Warum die Sowjetunion den Nichtangriffsvertrag abschloss

Joseph Davies, der damalige US-Botschafter in Moskau, schreibt: „Diese Ereignisse waren geeignet, den Argwohn der realistisch eingestellten Sowjetführer, auch Stalins, zu nähren und ihre Unzufriedenheit zu erregen. … Dies hat charakteristischerweise zu einem Umschwung ins Gegenteil geführt, indem sie beschlossen, nunmehr ihre eigene Stellung zu sichern, und zu diesem Zweck mit Deutschland einen Nichtangriffspakt abzuschließen, der Rußland, wenigstens eine Zeitlang, den Frieden sichern soll …“3

Weil die Verhandlungen mit den Westmächten keine Ergebnisse brachten, nahm die sowjetische Regierung das deutsche Angebot an, einen Nichtangriffsvertrag abzuschließen. Der Versuch der Westmächte, die Sowjetunion zu isolieren und Hitler gegen die Sowjetunion zu hetzen, war damit vorerst gescheitert.

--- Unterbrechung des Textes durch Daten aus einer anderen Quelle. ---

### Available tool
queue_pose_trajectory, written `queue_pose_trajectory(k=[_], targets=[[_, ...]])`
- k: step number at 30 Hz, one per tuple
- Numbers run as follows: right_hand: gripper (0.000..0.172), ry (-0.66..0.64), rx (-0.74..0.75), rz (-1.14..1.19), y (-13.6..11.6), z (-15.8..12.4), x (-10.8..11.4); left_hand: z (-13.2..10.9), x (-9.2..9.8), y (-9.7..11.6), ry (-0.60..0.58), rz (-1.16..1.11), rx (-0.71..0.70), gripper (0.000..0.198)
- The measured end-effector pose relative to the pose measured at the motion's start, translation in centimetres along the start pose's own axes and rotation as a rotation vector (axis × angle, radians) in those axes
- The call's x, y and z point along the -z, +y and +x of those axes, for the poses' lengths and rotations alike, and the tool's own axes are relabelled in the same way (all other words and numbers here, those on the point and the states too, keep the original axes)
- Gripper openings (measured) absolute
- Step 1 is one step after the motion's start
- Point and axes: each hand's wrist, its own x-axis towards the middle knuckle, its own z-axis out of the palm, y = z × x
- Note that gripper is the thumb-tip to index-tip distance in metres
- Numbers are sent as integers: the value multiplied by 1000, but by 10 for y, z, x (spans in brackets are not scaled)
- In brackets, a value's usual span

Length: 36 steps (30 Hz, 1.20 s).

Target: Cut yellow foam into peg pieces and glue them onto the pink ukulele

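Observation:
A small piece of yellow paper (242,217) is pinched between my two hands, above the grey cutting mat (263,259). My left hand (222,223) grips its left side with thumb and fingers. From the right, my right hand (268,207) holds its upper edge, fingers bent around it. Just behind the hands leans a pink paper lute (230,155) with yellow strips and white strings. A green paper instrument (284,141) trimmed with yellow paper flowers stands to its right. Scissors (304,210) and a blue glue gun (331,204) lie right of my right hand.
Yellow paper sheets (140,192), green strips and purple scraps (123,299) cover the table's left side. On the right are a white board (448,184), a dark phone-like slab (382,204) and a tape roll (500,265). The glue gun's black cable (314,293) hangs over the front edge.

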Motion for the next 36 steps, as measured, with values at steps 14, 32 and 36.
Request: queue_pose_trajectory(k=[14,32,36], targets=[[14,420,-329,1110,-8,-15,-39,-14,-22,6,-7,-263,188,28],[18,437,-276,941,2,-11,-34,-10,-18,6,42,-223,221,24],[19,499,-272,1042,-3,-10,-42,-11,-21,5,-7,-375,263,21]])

Die Sowjetunion hatte Zeit gewonnen, um sich auf die erwartete militärische Auseinandersetzung mit dem deutschen Faschismus vorzubereiten, an der Stalin nie gezweifelt hat.

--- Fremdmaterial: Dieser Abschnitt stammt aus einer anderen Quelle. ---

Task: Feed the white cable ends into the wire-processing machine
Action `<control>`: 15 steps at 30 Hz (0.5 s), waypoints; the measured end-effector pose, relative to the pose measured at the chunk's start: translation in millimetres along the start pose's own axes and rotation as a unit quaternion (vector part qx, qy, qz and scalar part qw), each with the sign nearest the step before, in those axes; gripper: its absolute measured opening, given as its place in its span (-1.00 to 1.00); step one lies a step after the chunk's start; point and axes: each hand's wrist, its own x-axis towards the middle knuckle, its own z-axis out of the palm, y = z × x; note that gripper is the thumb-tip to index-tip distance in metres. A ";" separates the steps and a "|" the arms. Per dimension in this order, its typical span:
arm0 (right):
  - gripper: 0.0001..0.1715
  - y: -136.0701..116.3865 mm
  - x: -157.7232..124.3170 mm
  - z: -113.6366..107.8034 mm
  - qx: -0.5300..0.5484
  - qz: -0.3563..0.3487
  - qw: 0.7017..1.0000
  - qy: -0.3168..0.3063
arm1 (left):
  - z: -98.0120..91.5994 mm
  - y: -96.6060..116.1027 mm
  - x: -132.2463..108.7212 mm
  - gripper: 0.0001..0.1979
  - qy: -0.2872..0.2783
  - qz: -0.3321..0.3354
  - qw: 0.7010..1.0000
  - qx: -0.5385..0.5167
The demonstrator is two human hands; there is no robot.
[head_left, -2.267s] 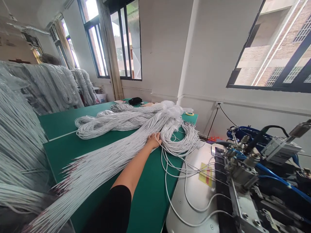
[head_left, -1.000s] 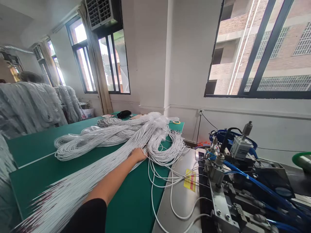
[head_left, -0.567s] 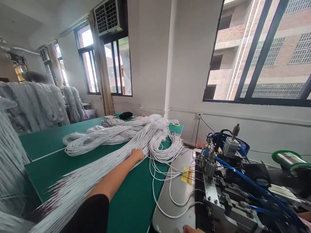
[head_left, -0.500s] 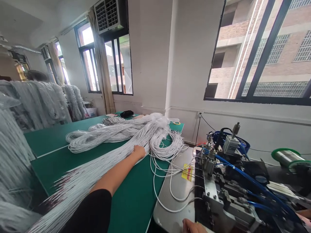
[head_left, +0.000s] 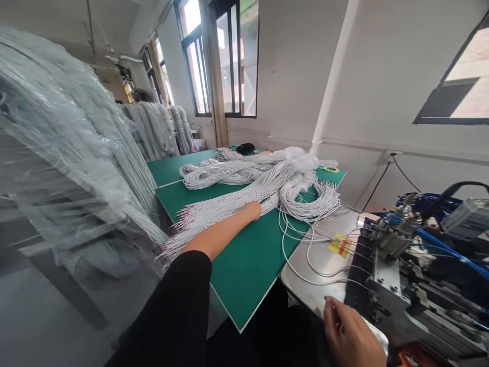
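A long bundle of white cables with reddish ends lies across the green table. My left hand reaches out over its near edge, fingers closed around some of the cables; the fingertips are hidden. Beside it on the right lies a coil of white cables, with several strands running to the machine. My right hand is at the near edge of the machine's metal plate. Its fingers are curled, and whether anything small is inside them cannot be seen.
Plastic-wrapped cable bundles hang on a rack at the left. More looped white cables lie farther back on the green table. A yellow tape roll is at its far corner. A yellow label marks the metal plate.
The view has swung left and down, bringing the wrapped bundles closer in sight. My left hand stays on the cables. More of my right hand has come into view beside the plate.
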 end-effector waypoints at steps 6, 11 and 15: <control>-0.50 4.6 -1.5 0.1 0.010 -0.022 1.000 0.006 | 13.9 -31.2 -40.6 -0.56 0.057 0.029 0.998 -0.016; -0.51 10.6 -3.0 4.6 0.031 -0.048 0.998 0.004 | 17.2 -56.6 -53.0 -0.36 0.055 0.004 0.998 -0.029; -0.50 9.7 -3.7 4.9 0.032 -0.031 0.999 -0.011 | 11.4 -75.8 -57.7 -0.39 0.008 -0.023 0.999 -0.027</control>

Die Sowjetunion hat auf diplomatischem Gebiet alles getan, den Ausbruch des II. Weltkriegs zu verhindern. Unter Bruch des Nichtangriffsvertrags hat Deutschland die Sowjetunion am 22. Juni 1941 überfallen und sich vor der Welt eindeutig als Aggressor entlarvt. Das bestreiten heute nur Faschisten und Geschichtsfälscher.

Die Sowjetunion hat Hitlers Expansion erfolgreich Widerstand geleistet, zuerst diplomatisch und nach dem Überfall dann militärisch. Der deutsche Faschismus wurde hauptsächlich durch die gewaltigen Anstrengungen der Völker der Sowjetunion besiegt.